This chapter is published in Governance of Dual Use Technologies Theory and Practice, which is edited by Elisa Harris and published by the American Academy of Arts and Sciences.
In February 2001, the Journal of Virology published the results of a scientific experiment in which Australian researchers exploring contraceptive alternatives to pesticides for controlling the mouse population unexpectedly produced a lethal mousepox virus and, in the process, demonstrated how a new, highly virulent pathogen might be constructed. This work might well have gone unnoticed by most people, other than interested scientists, had it not been for the fact that seven months later, terrorist attacks were carried out on the U.S. World Trade Center and the Pentagon and a series of letters containing highgrade anthrax spores were sent to selected U.S. media outlets and members of Congress. The latter events, which killed five and injured seventeen others, unleashed an epidemic of fear that terrorists would attack America again, only this time the weapon of choice would not be a commercial airliner but a biological agent that would cause death on a massive scale. Government officials and commentators alike warned that it was not a matter of whether bioterrorists would strike but of when.

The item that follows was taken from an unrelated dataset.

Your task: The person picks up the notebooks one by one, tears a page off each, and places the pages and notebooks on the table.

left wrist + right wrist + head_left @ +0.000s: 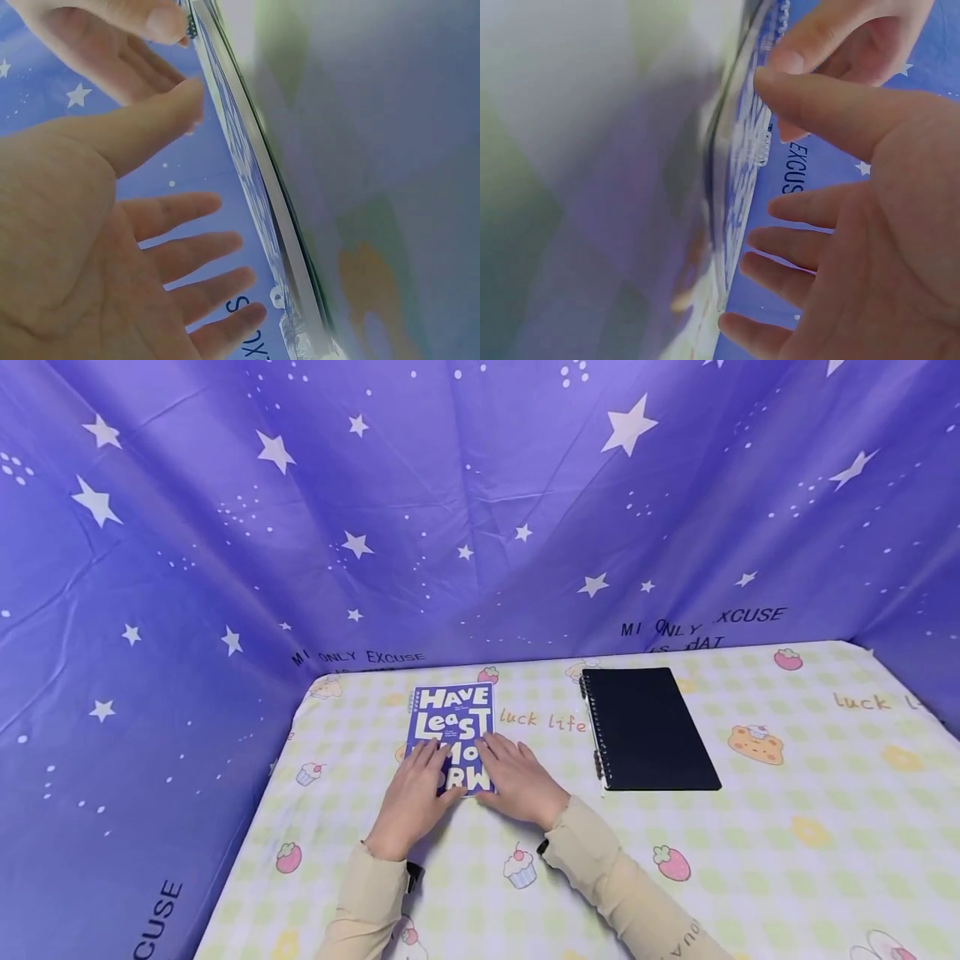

Prior to September 11 and the anthrax letters, biological threats were seen largely through the lens of biosafety or nonproliferation—that is, ensuring that scientists’ use of hazardous biological materials did not threaten human health or the environment, or preventing government-led programs aimed at developing and producing biological weapons. By the end of 2001, a new threat had been added to these traditional concerns: terrorist acquisition or use of biological agents. Efforts to counter the theft, diversion, or malicious use of dangerous pathogens and toxins by terrorists came to be known as biosecurity. Over the past half century, many different governance measures have been adopted and still others proposed to prevent both accidental and deliberate releases of biological agents and the corresponding damage, human and financial, this would cause. These measures span multiple levels: international, national, local, and individual. They also take many forms: legally binding treaties, United Nations (UN) Security Council resolutions, and intergovernmental decisions; national laws and regulations; like-minded government policies; national and departmental policies; guidelines and standards; and scientific codes. Taken together, they help to form what some have called a “web of prevention.” But, like any web, there are gaps.
This chapter begins with a brief discussion of why governance of biological materials, equipment, and information is so inherently difficult. It then considers some of the most important governance measures that have been adopted at the international level, in the United States, and in other countries. These measures are grouped by their primary objectives: preventing the development and possession of biological warfare agents or weapons; controlling access to dual-use biological materials, equipment, or associated information that could be used for hostile purposes; promoting the safe and secure handling of pathogens and toxins inside and outside the laboratory; and ensuring that the risks from the most consequential types of biological research are properly identified, assessed, and mitigated before the work is carried out. The chapter then looks at two other types of governance measures that have been prominent in the dual-use biological technology debate, and concludes with a discussion of the key challenges confronting further efforts to mitigate dual-use risks in this area.